TASK DETAILS - Only the line with "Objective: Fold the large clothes" and the lines after it, to the end of the data, should appear in the answer, each reproduced exactly.

+++ COLLECTED MATERIAL

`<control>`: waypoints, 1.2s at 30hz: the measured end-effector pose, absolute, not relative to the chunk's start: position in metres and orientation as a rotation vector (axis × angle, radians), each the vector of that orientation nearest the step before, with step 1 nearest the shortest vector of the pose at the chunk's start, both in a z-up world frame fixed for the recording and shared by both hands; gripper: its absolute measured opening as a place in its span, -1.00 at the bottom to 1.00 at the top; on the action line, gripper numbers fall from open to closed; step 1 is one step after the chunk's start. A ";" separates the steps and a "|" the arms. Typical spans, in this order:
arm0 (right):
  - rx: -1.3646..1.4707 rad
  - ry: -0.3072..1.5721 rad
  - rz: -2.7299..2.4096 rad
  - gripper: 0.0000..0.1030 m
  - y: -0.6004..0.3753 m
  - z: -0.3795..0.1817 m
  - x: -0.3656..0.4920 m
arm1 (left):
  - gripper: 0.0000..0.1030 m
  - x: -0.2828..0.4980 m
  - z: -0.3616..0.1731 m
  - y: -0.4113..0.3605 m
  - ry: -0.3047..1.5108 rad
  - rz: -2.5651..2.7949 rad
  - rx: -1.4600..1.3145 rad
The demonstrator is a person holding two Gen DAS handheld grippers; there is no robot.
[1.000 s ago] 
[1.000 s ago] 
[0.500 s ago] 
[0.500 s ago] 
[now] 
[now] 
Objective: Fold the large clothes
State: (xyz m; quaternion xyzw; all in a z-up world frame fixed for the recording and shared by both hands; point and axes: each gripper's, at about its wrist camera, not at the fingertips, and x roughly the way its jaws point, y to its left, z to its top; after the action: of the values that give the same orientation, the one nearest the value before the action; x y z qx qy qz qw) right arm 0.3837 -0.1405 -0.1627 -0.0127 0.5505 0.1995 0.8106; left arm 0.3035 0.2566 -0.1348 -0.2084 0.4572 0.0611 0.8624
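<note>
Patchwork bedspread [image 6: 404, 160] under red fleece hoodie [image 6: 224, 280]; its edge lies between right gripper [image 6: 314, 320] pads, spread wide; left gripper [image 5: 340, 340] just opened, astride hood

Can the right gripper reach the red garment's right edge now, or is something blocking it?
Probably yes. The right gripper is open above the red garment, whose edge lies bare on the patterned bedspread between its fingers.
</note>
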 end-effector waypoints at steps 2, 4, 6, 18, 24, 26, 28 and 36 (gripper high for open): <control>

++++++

OUTPUT OF THE TASK -
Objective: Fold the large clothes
State: (xyz m; quaternion xyzw; all in a z-up world frame fixed for the recording and shared by both hands; point and axes: each gripper's, at about its wrist camera, not at the fingertips, and x roughly the way its jaws point, y to its left, z to its top; after the action: of the values that give the same orientation, the one nearest the value before the action; x y z qx qy qz qw) right arm 0.3837 -0.1405 -0.1627 -0.0127 0.5505 0.1995 0.8106; left arm 0.3035 0.2566 -0.1348 -0.2084 0.4572 0.0611 0.8624
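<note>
Patchwork bedspread [image 6: 404, 160] under red fleece hoodie [image 6: 224, 280]; its edge lies between right gripper [image 6: 314, 320] pads, spread wide; left gripper [image 5: 340, 340] just opened, astride hood

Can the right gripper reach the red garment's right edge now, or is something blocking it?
Probably yes. The right gripper is open above the red garment, whose edge lies bare on the patterned bedspread between its fingers.
</note>
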 end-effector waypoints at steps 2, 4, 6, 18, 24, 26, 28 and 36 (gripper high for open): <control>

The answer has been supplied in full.